Die Unternehmen lehnen eine finanzielle Beteiligung an den Kosten ab, die durch die Erkrankung von Landwirten entstehen. Die Sozialkasse der Landwirte muss die Kosten allein tragen, was zu einer Erhöhung der Beiträge führt. Diese Situation ist für die Betroffenen äußerst ungerecht, da sie die Konsequenzen jahrelanger Exposition gegenüber gesundheitsschädlichen Substanzen tragen müssen, während die Hersteller keine Verantwortung übernehmen.

Das Verursacherprinzip

Bernt Schmitz, ein Ökolandwirt, der keine Pestizide verwendet, kritisiert, dass das Verursacherprinzip nicht ausreichend berücksichtigt wird. Es sei unerlässlich, dass die Profiteure des Anwendungssystems Chemie in der Landwirtschaft zur Verantwortung gezogen werden. Doch die Realität sieht anders aus. Die Landwirte müssen oft nachweisen, wann und auf welchen Flächen sie Pestizide eingesetzt haben, was in der Praxis äußerst schwierig ist.

Die Herausforderungen der Nachweisführung

Ein zentrales Problem ist das Fehlen eines transparenten Registers für Pestizideinsätze in Deutschland. Landwirte müssen ihre Aufzeichnungen über Pestizide innerhalb von drei Jahren vernichten, was es ihnen unmöglich macht, ihre Exposition zu belegen. Dies ist ein massives Problem, das viele Landwirte betrifft, die an Parkinson erkrankt sind und eine Anerkennung ihrer Krankheit als Berufskrankheit beantragen möchten.

Die Middendorfs, eine Familie, die ebenfalls von dieser Problematik betroffen ist, haben einen Antrag auf Anerkennung gestellt. Wie vielen anderen Landwirten bleibt ihnen jedoch ungewiss, ob sie damit Erfolg haben werden. Die Unsicherheit über die Anerkennung als Berufskrankheit führt zu Frustration und Verzweiflung.

Fazit: Ein Aufruf zur Veränderung

Die Geschichten von Hubert Roskotten und Bernhard Mittendorf sind nicht nur persönliche Schicksale, sondern reflektieren ein größeres gesellschaftliches Problem. Es ist an der Zeit, dass die Politik handelt und die Gefahren von Pestiziden ernst nimmt.

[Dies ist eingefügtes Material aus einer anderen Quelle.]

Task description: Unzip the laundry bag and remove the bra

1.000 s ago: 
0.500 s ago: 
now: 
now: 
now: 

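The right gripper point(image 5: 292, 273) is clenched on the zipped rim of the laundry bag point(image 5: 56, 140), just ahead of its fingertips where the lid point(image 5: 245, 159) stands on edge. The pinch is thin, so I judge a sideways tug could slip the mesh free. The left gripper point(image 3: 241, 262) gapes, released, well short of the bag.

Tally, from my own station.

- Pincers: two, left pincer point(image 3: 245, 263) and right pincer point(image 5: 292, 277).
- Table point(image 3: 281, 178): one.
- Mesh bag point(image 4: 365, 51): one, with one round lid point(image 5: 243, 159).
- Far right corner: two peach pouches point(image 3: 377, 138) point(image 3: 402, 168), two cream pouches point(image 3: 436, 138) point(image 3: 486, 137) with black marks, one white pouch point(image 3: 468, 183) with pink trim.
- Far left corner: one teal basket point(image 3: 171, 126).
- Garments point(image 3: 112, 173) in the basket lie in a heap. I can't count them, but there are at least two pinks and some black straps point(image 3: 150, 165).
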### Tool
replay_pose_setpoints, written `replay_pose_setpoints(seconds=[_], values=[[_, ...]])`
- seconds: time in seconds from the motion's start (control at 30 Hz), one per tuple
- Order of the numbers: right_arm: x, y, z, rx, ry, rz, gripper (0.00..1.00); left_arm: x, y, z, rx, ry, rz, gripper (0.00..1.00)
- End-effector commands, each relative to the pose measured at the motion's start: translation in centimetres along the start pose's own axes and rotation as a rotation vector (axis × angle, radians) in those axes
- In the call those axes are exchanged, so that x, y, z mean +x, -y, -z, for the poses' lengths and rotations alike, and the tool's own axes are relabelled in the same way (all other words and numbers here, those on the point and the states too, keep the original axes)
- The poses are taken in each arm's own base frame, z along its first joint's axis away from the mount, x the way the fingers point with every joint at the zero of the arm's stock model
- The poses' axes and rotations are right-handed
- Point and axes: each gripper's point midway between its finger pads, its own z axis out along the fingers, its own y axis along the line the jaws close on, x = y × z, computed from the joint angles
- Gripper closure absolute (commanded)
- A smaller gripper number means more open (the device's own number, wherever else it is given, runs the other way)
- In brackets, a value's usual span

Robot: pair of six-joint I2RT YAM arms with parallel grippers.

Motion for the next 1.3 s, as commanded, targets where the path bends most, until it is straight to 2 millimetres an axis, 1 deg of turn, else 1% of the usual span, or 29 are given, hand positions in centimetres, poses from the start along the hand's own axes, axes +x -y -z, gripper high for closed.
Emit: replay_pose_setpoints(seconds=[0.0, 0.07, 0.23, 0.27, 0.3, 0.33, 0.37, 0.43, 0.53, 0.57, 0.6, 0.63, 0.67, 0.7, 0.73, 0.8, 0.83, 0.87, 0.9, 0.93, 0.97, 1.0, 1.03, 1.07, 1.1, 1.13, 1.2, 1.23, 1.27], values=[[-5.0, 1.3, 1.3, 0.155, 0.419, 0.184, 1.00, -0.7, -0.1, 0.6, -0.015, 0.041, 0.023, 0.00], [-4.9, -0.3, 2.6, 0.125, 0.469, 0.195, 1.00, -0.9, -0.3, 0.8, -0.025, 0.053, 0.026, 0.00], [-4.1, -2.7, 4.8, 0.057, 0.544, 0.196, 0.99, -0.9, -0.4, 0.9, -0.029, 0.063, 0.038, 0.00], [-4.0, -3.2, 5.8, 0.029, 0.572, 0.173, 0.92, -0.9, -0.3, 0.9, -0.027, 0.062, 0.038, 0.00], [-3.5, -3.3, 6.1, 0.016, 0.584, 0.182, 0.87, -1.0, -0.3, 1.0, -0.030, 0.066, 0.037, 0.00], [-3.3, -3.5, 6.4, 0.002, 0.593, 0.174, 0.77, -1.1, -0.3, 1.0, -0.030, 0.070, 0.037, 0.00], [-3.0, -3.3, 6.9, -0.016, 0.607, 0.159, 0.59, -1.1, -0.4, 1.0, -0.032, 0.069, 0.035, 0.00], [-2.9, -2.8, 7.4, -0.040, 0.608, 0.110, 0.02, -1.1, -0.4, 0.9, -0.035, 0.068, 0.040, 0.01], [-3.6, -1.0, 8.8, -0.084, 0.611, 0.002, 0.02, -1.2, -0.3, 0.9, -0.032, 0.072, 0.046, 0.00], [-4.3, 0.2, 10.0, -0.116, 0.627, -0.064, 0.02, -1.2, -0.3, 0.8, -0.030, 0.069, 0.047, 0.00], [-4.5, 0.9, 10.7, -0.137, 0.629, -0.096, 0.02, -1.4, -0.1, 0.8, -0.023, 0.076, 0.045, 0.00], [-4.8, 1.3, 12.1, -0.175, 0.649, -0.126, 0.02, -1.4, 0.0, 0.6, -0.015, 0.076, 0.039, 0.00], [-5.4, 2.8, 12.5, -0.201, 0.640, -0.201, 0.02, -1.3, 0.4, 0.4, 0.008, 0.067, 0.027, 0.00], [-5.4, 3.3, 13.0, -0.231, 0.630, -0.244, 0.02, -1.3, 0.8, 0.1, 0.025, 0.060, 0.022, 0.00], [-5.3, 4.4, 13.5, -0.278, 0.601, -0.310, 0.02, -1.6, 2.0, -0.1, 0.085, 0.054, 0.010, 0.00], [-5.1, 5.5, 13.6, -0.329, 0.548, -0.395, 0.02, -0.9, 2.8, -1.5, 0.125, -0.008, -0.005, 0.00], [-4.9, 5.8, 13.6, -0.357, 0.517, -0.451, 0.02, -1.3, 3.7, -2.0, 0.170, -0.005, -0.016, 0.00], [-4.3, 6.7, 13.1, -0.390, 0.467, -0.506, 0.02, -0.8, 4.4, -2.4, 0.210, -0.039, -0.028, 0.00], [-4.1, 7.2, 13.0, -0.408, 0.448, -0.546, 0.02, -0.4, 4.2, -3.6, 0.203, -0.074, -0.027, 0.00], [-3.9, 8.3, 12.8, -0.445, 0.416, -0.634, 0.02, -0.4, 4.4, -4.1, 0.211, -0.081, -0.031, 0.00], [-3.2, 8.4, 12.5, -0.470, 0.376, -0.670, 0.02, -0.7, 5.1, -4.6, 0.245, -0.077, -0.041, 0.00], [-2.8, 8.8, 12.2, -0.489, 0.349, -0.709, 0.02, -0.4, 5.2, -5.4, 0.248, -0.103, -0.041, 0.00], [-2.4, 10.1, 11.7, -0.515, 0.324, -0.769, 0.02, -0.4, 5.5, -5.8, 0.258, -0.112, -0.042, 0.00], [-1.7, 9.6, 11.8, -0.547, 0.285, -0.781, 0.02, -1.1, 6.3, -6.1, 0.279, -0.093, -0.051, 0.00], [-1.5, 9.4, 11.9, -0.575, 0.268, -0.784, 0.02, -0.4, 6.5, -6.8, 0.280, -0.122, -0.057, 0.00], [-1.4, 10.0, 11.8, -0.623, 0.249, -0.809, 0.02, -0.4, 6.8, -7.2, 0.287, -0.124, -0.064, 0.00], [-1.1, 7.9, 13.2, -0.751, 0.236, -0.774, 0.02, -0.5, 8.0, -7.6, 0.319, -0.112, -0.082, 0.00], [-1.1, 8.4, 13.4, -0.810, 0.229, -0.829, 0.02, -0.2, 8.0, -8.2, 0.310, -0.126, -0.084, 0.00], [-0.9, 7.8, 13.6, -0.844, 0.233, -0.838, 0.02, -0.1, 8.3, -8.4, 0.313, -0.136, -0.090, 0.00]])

Die Anerkennung von Parkinson als Berufskrankheit ist ein erster Schritt, aber es bedarf weiterer Maßnahmen, um Landwirte zu schützen und die Verantwortung der Hersteller zu klären.

Die Debatte um den Einsatz von Pestiziden in der Landwirtschaft muss auf eine breitere Ebene gehoben werden. Nur durch Transparenz, Verantwortung und eine klare Regulierung können wir sicherstellen, dass die Gesundheit der Landwirte und der Verbraucher nicht gefährdet wird. Es ist höchste Zeit für einen Wandel in der Landwirtschaft – für eine Zukunft, in der die Gesundheit von Menschen und Umwelt an erster Stelle steht.

Für alle, die mehr über diese Thematik erfahren möchten, empfehlen wir, sich mit den aktuellen Entwicklungen und den Stimmen der Betroffenen auseinanderzusetzen. Nur so kann ein Bewusstsein für die Risiken und die notwendigen Veränderungen geschaffen werden.